The larger thrust of this year’s report from Freedom House, however, is what is described as “an ebb tide in established democracies”—not least in the United States of America. Indeed, the overview essay by the organization’s president, Mike Abramowitz (a former journalist at the Washington Post, among his other credentials), is entitled The Struggle Comes Home: Attacks on Democracy in the United States. He reviews the familiar litany of attacks by the current President and his administration on previously well-settled American norms relating to transparency and corruption; the independence of the judiciary; and the role of the free press in holding powerful individuals and institutions accountable to the public.

Interestingly, the U.S. score does not decline in the current report, and Abramowitz explains that the erosion of democracy in the U.S. dates back to the early Obama years, when an eight-point decline (on the one hundred point scale) over the course of a decade began. And he notes that the country remains firmly in survey’s ranks of “Free” countries—largely because an energetic civil society, an animated political opposition, and the resilience of the judiciary and the press have pushed back against the efforts of Donald Trump and his enablers to diminish the American democracy.

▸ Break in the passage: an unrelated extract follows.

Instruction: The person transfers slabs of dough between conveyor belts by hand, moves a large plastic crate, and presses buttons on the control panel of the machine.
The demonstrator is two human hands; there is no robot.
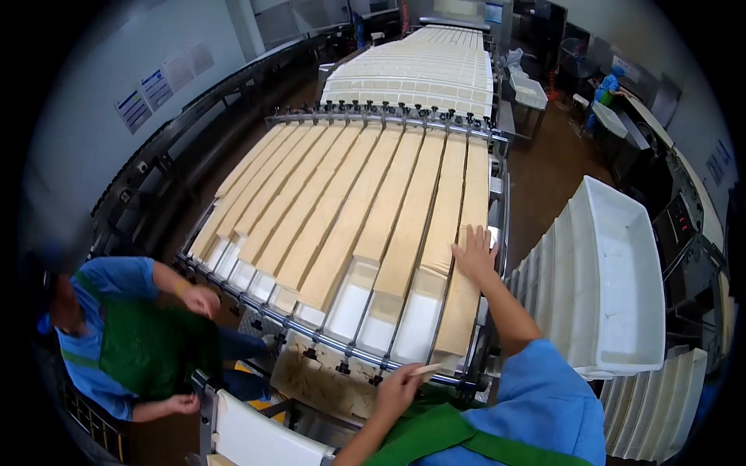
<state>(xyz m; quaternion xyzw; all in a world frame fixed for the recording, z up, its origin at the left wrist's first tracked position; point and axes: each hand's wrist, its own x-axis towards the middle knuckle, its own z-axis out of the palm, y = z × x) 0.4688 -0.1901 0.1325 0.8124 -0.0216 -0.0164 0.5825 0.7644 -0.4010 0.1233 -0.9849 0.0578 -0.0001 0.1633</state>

“But the fact that the system has proven durable so far is no guarantee that it will continue to do so,” writes Abramowitz. Freedom House has watched as democratic institutions elsewhere “gradually succumbed to sustained pressure from an antidemocratic leadership, often after a halting start. Irresponsible rhetoric can be a first step toward real restrictions on freedom.”

It is notable that the analysts at Freedom House have elevated their attention to democratic backsliding in the United States in such a full-throated manner. Last year, when the U.S. was dropped three points after the first year of the Trump administration, certain corners on the right began to question the integrity of the Freedom in the World methodology, alleging that the centrist organization (long considered, indeed, to lie somewhere to the right of center by some) had become partisan in a Democratic-leaning direction. Undaunted, the organization founded in 1941 by Eleanor Roosevelt and Wendell Willkie (the Republican candidate against her husband in 1940) sticks to its guns this year.

As part of a wider discussion of setbacks in the long-established democracies, the report notes that “punitive approaches to immigration are resulting in human rights abuses”—and refers specifically to the separation of migrant children from their detained parents by the Unites States government, a story that continues to unravel well into 2019.

The reason to be outspoken about the deterioration in official standards in the American government, in Abramowitz’s words, is clear: “[Just] as we have called out foreign leaders for undermining democratic norms in their countries, we must draw attention to the same sorts of warning signs in our own country. . . . It is a priority we cannot afford to ignore.”